[TRY IT]
Give back an exact copy of the lines from the start of the material through the line bearing "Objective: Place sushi". Include both ends and nothing else.

++++++++

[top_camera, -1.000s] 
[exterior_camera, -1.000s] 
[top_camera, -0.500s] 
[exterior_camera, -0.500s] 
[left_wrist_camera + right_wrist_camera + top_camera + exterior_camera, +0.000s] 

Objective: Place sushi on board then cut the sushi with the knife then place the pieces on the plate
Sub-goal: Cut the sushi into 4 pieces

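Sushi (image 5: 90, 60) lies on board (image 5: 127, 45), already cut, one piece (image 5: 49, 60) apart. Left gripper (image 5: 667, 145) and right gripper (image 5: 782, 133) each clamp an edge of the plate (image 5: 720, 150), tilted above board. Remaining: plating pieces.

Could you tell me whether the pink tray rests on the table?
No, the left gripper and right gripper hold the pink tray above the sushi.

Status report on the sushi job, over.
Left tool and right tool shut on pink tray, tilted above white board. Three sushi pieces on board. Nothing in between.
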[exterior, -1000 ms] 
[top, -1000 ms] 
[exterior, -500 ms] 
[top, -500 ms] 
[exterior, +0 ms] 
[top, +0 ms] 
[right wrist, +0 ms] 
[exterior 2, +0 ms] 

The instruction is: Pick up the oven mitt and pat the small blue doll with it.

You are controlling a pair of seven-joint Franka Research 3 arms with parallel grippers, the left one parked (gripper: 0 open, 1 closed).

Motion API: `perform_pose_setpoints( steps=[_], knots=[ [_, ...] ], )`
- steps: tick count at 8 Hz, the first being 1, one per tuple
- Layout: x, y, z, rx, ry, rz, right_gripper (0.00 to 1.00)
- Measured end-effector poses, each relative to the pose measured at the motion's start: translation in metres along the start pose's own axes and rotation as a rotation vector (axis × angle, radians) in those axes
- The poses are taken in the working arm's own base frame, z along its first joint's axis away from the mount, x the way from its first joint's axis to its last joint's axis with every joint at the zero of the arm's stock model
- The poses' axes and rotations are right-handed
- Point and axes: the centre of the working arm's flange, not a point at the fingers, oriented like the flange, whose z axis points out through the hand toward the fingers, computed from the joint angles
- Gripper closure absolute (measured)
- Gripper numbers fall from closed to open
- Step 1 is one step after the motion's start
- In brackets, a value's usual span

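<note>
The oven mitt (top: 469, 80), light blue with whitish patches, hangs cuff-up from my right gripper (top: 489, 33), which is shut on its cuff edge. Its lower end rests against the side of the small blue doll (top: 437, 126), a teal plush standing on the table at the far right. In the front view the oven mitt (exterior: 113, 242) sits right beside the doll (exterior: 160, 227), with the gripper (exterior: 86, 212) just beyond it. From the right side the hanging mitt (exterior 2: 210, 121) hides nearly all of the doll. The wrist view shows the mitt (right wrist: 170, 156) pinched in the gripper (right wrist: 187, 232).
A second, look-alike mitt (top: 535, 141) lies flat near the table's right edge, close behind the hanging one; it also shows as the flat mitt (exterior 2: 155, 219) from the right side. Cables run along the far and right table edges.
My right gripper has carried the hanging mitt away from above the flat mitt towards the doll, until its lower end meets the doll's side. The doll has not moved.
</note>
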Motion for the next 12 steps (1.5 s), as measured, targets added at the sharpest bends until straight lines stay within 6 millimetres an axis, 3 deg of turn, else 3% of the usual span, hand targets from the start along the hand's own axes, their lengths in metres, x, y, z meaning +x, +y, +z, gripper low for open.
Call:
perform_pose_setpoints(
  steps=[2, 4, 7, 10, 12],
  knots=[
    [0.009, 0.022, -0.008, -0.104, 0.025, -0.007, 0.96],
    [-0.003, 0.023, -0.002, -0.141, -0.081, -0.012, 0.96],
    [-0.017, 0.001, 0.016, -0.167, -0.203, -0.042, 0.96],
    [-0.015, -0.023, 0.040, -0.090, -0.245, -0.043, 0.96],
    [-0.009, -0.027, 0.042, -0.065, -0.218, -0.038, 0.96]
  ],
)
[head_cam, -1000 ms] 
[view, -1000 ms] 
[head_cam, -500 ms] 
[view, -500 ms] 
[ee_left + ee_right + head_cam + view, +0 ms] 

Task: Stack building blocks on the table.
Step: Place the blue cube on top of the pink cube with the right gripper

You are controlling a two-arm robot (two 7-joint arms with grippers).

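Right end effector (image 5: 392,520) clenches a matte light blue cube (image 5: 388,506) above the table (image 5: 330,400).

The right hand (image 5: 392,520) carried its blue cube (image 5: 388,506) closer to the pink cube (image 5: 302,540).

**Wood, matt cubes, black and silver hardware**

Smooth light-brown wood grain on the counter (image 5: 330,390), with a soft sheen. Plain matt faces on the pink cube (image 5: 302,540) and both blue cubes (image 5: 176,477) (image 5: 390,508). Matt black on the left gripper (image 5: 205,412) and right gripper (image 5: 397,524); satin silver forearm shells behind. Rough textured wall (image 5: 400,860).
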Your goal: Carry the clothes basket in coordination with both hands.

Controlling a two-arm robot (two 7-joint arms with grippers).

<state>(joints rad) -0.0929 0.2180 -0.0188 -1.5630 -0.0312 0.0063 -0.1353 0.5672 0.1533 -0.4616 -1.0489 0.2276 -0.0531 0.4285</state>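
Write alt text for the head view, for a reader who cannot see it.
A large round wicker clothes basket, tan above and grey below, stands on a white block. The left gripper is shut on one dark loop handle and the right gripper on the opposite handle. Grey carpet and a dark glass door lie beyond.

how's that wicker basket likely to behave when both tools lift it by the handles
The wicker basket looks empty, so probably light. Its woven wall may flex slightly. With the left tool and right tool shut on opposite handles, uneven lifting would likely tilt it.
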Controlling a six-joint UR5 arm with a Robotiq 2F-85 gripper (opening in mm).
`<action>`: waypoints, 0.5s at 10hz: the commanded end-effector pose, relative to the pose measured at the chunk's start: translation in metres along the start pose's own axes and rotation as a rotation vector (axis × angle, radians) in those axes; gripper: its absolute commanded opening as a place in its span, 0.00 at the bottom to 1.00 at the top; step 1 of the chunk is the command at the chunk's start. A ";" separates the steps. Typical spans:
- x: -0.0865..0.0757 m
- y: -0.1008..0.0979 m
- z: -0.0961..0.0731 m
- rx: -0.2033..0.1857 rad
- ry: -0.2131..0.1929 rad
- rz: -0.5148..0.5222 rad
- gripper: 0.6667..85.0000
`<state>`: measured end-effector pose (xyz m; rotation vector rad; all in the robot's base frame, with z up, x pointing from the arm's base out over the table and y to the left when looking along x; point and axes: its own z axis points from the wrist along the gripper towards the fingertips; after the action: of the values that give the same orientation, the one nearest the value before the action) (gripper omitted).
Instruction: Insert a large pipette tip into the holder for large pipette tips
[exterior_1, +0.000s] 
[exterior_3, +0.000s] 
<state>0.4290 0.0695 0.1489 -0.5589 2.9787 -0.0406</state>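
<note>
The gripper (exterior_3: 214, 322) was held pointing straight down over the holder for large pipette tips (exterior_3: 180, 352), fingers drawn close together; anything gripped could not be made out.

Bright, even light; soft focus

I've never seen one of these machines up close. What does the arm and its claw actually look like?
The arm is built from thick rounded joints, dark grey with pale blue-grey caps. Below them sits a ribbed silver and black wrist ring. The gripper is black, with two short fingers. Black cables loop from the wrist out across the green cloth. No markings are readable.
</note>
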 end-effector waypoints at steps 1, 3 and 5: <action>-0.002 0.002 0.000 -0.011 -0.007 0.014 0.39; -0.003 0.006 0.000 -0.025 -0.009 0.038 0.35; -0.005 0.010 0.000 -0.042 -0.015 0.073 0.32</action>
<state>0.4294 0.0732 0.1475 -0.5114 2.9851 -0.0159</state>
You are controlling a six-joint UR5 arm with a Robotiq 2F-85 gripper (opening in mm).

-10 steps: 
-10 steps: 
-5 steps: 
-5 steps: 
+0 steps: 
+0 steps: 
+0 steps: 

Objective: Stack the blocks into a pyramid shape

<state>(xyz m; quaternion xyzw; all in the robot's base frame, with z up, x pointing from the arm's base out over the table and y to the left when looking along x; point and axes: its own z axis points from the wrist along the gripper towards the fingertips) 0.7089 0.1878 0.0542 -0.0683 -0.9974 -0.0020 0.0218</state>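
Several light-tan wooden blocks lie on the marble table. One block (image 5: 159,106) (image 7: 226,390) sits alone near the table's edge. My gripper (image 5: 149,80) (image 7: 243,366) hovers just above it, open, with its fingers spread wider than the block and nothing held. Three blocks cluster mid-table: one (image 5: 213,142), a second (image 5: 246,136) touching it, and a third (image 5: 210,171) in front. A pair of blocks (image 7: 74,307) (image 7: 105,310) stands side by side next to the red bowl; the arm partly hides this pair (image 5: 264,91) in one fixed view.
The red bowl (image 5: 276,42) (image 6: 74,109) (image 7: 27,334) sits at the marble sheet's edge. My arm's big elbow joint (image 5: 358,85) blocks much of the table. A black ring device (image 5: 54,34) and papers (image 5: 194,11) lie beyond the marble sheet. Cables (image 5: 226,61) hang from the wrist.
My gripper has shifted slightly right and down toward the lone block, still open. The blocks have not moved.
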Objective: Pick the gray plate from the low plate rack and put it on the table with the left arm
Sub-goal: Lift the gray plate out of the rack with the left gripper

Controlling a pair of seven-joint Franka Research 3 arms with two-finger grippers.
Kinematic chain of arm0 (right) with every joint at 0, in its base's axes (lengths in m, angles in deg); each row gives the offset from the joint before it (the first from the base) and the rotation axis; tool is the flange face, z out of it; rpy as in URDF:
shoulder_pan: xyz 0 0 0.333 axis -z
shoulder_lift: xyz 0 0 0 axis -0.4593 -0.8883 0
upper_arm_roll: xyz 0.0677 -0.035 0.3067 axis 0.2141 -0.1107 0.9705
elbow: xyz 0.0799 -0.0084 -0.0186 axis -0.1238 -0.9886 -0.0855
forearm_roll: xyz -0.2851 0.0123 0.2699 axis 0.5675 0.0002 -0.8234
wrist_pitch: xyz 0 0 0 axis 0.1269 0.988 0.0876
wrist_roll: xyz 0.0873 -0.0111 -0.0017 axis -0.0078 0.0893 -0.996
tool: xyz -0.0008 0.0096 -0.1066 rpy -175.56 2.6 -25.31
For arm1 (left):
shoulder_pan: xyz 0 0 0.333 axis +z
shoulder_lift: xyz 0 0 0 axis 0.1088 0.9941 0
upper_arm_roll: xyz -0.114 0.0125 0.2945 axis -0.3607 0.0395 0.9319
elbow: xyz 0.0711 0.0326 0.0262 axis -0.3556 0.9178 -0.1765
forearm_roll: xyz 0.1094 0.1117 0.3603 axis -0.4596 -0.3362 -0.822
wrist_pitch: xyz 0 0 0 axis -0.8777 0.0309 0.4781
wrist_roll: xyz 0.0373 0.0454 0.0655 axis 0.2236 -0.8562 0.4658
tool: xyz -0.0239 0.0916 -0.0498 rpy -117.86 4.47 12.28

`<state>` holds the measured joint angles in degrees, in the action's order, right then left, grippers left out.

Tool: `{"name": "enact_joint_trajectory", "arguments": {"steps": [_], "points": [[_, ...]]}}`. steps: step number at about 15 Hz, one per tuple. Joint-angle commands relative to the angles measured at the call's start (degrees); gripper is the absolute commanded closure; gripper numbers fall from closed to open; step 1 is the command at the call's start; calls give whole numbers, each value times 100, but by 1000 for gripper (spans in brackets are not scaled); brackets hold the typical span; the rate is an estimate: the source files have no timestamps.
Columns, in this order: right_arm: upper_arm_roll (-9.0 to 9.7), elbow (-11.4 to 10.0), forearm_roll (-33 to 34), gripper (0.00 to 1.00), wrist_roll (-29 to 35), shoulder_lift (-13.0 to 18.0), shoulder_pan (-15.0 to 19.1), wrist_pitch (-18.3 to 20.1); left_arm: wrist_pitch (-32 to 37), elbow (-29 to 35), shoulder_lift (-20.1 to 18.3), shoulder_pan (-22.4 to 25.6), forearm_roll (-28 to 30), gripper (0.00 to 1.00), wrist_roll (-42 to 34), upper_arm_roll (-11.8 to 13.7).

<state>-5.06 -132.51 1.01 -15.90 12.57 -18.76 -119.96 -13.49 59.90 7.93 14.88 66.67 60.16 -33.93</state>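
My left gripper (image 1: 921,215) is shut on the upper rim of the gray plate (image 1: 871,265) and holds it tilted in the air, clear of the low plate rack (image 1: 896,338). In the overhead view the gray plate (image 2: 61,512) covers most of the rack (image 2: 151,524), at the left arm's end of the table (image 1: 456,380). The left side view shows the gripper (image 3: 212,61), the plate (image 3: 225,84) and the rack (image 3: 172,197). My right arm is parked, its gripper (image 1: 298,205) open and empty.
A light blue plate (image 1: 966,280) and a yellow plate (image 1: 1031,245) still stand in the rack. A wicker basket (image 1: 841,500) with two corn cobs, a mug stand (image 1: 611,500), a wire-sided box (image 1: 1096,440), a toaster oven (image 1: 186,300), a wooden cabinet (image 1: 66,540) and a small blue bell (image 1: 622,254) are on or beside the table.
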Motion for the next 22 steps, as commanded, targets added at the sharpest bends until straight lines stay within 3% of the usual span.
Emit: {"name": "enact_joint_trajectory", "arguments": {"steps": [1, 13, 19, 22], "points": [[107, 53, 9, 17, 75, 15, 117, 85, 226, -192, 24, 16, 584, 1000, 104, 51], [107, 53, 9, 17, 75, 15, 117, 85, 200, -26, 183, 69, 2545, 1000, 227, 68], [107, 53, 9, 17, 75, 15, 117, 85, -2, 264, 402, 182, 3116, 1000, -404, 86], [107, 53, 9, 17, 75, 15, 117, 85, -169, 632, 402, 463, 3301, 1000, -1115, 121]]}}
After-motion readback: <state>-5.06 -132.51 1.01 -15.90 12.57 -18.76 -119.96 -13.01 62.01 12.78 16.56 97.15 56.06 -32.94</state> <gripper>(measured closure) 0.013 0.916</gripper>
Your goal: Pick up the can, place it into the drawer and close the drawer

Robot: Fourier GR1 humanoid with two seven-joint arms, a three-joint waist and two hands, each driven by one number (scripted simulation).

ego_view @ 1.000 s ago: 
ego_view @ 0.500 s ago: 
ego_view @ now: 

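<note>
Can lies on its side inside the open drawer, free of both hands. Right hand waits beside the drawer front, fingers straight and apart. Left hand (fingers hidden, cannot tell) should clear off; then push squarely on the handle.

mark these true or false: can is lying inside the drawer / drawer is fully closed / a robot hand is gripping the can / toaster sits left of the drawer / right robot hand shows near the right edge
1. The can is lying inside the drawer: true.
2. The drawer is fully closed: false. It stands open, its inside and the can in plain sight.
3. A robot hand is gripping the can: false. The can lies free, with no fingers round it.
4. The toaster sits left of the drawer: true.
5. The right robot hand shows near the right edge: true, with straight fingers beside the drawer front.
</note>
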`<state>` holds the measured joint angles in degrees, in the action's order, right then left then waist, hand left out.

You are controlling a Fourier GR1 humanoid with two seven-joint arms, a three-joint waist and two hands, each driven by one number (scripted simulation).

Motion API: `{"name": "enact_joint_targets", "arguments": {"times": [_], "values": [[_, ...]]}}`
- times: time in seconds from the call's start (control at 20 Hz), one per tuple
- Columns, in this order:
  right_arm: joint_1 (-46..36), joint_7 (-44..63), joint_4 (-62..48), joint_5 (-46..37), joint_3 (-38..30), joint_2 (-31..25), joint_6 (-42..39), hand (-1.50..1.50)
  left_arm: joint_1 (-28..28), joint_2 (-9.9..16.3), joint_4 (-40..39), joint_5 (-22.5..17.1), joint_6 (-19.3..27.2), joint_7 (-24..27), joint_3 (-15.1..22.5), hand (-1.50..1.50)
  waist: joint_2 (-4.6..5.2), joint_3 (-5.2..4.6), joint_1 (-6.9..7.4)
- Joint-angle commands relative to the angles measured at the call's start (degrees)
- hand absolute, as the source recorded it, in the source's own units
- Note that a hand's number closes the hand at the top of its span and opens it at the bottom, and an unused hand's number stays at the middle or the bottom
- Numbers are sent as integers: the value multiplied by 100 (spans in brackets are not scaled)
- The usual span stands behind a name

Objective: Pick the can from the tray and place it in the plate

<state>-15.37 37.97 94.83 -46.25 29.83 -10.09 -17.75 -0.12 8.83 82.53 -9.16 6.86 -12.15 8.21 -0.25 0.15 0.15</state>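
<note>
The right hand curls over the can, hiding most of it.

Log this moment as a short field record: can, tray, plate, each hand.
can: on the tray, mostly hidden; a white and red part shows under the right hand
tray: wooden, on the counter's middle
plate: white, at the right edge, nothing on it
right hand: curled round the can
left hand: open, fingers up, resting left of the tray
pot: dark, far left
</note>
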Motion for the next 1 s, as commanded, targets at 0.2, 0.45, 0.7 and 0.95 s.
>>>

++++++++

[SOLUTION BELOW]
[top_camera, -1.000s] 
[exterior_camera, -1.000s] 
[top_camera, -0.500s] 
[exterior_camera, -0.500s] 
[left_wrist_camera + right_wrist_camera + top_camera + exterior_camera, +0.000s] 

Objective: Place sushi on board then cut the sushi with the knife then place the pieces on the plate

There is no more to the answer.